Type of Document Dissertation Author Dong, Ming URN etd-08242001-102340 Title Process Modeling, Performance Analysis and Configuration Simulation in Integrated Supply Chain Network Design Degree PhD Department Industrial and Systems Engineering Advisory Committee
Advisor Name Title Chen, Fengshan Frank Committee Chair Bish, Ebru K. Committee Member Huang, Philip Y. Committee Member Koelling, Charles Patrick Committee Member Sarin, Subhash C. Committee Member Keywords
- configuration simulation
- Process modeling
- integrated supply chain network design
- performance analysis
Date of Defense 2001-07-27 Availability unrestricted AbstractSupply chain management has been recently introduced to address the integration of organizational functions ranging from the ordering and receipt of raw materials throughout the manufacturing processes, to the distribution and delivery of products to the customer. Its application demonstrates that this idea enables organizations to achieve higher quality products, better customer service, and lower inventory cost.
In order to achieve high performance, supply chain functions must operate in an integrated and coordinated manner. Several challenging problems associated with integrated supply chain design are: (1) how to model and coordinate the supply chain business processes, specifically in the area of supply chain workflows; (2) how to analyze the performance of an integrated supply chain network so that optimization techniques can be employed to improve customer service and reduce inventory cost; and (3) how to evaluate dynamic supply chain networks and obtain a comprehensive understanding of decision-making issues related to supply network configurations. These problems are most representative in the supply chain theory's research and applications.
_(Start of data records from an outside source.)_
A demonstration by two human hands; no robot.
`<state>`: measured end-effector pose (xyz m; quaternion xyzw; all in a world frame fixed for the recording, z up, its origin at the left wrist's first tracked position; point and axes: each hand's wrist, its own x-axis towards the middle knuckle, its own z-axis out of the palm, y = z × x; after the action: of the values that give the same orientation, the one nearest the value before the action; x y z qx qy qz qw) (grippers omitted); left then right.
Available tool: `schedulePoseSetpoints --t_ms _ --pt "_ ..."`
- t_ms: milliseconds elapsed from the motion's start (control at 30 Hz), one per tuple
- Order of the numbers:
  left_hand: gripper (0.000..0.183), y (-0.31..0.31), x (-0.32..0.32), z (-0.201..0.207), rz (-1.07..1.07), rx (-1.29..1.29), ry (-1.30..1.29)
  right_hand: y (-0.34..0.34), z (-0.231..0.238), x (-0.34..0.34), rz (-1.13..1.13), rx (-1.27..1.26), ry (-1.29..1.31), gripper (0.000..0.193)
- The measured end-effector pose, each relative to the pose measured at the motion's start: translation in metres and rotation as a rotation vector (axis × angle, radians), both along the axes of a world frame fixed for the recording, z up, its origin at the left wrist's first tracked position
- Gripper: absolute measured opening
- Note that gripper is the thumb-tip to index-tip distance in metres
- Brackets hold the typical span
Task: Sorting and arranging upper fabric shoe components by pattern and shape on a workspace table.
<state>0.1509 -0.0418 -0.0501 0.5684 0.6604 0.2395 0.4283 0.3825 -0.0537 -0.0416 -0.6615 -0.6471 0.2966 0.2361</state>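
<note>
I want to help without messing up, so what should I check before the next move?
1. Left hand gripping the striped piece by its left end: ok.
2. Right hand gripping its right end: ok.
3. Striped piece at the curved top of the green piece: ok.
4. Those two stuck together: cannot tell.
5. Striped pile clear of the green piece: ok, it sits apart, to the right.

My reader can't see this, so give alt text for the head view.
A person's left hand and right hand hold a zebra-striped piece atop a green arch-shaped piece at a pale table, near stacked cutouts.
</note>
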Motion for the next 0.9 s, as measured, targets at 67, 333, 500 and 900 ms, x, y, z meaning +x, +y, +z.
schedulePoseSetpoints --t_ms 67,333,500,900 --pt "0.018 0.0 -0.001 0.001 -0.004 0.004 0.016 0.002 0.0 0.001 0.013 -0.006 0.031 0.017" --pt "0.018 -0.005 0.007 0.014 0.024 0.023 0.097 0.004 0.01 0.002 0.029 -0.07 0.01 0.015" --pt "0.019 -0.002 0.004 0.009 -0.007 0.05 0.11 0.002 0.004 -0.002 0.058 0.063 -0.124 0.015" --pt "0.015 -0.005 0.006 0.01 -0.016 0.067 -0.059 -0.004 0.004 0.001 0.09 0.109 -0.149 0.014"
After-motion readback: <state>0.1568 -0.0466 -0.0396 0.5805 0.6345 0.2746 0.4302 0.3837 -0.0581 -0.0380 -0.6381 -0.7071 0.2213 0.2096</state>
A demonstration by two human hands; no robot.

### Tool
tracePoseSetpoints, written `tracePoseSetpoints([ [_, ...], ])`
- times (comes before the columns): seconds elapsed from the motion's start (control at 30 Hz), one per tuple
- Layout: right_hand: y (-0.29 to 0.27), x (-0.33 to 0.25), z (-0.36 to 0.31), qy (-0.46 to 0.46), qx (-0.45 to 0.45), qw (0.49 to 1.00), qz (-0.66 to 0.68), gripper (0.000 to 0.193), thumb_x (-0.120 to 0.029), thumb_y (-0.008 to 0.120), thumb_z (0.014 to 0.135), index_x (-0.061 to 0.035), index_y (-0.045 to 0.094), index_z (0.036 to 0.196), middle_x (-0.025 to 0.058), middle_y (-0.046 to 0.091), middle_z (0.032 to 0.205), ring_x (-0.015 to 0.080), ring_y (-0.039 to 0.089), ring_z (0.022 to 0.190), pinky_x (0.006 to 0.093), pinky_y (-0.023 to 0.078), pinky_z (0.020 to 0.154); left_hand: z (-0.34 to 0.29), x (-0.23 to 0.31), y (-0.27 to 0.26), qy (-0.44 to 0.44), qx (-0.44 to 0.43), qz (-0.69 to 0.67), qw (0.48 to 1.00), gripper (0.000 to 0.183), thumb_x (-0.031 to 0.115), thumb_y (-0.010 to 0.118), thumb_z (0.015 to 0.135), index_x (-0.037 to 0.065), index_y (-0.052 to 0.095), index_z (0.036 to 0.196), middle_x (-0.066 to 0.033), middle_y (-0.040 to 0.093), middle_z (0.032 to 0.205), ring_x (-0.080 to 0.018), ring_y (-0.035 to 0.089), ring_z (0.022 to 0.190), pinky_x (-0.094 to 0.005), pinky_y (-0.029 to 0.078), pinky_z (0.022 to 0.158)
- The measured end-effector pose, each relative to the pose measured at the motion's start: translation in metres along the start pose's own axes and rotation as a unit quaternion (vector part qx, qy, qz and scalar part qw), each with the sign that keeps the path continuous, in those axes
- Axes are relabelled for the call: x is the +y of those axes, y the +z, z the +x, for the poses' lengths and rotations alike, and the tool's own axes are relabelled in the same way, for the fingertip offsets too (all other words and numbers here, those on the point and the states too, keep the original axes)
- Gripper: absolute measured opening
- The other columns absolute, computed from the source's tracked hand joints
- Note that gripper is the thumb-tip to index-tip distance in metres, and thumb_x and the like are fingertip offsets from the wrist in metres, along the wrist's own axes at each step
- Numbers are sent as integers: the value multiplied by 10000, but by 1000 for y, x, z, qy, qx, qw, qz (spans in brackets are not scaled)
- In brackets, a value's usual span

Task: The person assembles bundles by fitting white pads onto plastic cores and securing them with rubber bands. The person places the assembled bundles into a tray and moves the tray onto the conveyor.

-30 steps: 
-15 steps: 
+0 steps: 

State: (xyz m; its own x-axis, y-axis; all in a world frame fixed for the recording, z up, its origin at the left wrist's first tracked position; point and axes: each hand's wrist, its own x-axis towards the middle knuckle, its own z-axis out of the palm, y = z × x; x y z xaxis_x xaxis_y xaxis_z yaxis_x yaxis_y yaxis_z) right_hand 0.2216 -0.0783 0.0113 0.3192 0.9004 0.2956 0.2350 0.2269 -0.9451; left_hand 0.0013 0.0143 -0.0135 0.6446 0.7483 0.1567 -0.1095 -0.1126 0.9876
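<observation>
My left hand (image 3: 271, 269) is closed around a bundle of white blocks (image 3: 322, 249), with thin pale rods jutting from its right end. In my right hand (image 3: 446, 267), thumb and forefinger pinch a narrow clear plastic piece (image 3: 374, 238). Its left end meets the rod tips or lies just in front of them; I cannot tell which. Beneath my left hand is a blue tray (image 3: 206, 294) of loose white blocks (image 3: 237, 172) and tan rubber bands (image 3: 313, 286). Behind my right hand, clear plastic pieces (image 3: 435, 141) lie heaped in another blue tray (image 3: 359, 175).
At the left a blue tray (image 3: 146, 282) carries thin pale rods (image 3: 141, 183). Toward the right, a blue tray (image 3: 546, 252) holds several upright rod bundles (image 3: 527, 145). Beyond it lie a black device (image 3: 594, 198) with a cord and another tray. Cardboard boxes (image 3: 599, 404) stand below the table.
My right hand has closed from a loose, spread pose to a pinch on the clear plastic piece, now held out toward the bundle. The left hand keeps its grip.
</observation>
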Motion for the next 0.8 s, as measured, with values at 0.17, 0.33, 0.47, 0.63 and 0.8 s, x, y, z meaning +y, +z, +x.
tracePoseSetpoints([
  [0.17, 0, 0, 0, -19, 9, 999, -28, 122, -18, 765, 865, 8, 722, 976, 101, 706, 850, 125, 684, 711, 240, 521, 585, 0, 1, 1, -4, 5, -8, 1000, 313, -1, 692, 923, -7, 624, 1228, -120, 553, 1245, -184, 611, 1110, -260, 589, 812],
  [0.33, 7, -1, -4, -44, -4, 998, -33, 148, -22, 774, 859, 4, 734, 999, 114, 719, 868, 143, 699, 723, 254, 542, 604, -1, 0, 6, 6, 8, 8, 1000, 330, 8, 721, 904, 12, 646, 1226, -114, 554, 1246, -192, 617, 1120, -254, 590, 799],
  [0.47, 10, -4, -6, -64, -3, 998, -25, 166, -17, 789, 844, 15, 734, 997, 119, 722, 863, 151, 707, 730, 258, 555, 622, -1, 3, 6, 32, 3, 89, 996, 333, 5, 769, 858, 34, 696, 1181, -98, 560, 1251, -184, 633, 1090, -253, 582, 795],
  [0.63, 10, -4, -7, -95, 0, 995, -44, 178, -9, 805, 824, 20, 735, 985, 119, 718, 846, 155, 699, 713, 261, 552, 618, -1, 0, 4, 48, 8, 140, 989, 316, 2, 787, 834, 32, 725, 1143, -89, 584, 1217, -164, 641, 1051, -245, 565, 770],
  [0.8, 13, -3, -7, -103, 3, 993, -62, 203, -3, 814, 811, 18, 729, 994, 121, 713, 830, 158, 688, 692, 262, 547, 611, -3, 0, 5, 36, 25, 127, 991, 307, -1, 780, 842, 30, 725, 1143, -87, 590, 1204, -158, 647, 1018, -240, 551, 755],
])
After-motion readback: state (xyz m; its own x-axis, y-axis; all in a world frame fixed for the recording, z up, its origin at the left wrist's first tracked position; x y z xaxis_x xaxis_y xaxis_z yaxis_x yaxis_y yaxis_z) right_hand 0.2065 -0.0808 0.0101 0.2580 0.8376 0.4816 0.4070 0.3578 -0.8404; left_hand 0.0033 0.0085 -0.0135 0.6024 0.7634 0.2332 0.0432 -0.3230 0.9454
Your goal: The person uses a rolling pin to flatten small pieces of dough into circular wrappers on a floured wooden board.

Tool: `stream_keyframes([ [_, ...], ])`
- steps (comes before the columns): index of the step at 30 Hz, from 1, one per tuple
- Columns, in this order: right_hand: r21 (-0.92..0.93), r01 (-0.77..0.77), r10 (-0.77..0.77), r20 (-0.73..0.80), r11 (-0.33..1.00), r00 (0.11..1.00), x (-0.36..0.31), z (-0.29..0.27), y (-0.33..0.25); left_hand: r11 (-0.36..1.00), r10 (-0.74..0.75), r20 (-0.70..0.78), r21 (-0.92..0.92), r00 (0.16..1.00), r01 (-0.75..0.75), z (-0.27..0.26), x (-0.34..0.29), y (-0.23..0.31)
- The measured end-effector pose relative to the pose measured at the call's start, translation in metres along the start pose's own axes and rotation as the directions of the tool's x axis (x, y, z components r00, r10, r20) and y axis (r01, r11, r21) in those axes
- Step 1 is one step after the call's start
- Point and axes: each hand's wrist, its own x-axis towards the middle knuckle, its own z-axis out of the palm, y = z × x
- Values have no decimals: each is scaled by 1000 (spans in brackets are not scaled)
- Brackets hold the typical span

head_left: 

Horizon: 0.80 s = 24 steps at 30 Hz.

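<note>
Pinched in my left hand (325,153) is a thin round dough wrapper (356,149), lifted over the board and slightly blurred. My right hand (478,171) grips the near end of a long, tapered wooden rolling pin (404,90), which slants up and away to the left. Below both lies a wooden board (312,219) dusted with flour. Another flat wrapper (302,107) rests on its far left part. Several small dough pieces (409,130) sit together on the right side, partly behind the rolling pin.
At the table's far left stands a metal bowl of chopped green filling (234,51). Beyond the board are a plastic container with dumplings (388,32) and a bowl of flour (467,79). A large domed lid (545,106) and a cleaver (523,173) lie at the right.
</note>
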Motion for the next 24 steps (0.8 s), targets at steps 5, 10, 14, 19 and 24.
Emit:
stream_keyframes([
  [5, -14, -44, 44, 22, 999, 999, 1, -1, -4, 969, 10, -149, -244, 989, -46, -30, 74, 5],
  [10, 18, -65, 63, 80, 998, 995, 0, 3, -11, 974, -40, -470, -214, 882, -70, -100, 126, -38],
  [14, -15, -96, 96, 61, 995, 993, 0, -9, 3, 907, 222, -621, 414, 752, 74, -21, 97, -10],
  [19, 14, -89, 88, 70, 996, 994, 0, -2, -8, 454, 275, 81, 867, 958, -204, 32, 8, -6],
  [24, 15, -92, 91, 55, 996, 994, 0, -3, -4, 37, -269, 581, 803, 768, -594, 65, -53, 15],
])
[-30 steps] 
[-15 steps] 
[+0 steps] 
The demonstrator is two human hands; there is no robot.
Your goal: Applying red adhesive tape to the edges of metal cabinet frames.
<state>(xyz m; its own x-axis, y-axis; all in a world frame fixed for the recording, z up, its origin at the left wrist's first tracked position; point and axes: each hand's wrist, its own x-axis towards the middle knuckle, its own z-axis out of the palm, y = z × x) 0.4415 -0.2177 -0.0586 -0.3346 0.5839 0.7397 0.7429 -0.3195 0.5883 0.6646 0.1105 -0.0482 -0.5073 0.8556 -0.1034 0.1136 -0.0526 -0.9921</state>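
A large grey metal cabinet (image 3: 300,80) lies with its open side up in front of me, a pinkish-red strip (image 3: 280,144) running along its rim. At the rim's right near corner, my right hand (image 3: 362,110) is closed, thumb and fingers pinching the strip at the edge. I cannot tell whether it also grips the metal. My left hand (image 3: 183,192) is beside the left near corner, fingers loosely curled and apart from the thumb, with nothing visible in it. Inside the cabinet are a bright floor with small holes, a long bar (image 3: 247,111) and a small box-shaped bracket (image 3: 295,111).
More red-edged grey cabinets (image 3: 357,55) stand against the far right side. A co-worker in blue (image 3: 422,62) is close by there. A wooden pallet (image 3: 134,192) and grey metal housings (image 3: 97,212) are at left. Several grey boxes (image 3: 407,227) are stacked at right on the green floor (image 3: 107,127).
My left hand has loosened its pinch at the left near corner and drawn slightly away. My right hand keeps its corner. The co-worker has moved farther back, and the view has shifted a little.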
There are three major objectives for this research. The first objective is to develop viable modeling methodologies and analyzing algorithms for supply chain business processes so that the logic properties of supply chain process models can be analyzed and verified. This problem has not been studied in integrated supply chain literature to date. To facilitate the modeling and verification analysis of supply chain workflows, an object-oriented Petri nets based modular modeling and analyzing approach is presented. The proposed, structured, process-modeling algorithm provides an effective way to design structured supply chain business processes.
The second objective is to develop a network of inventory-queue models for the performance analysis and optimization of an integrated supply network with inventory control at all sites. An inventory-queue is a queueing model that incorporates an inventory replenishment policy for the output store. This dissertation extends the previous work done on the supply network model with base-stock control and service requirements. Instead of one-for-one base stock policy, batch-ordering policy and lot-sizing problems are considered. To determine the replenishment lead times of items at the stores, a fixed-batch target-level production authorization mechanism is employed to explicitly obtain performance measures of the supply chain queueing model. The validity of the proposed model is illustrated by comparing the results from the analytical performance evaluation model and those obtained from the simulation study.
The third objective is to develop simulation models for understanding decision-making issues of the supply chain network configuration in an integrated environment. Simulation studies investigate multi-echelon distribution systems with installation stock reorder policy and echelon stock reorder policy. The results show that, depending on the structure of multi-echelon distribution systems, either echelon stock or installation stock policy may be advantageous. This dissertation presents a new transshipment policy, called "alternate transshipment policy," to improve supply chain performance. In an integrated supply chain network that considers both the distribution function and the manufacturing function, the impacts of component commonality on network performance are also evaluated. The results of analysis-of-variance and Tukey's tests reveal that there is a significant difference in performance measures, such as delivery time and order fill rates, when comparing an integrated supply chain with higher component commonality to an integrated supply chain with lower component commonality.
Several supply chain network examples are employed to substantiate the effectiveness of the proposed methodologies and algorithms.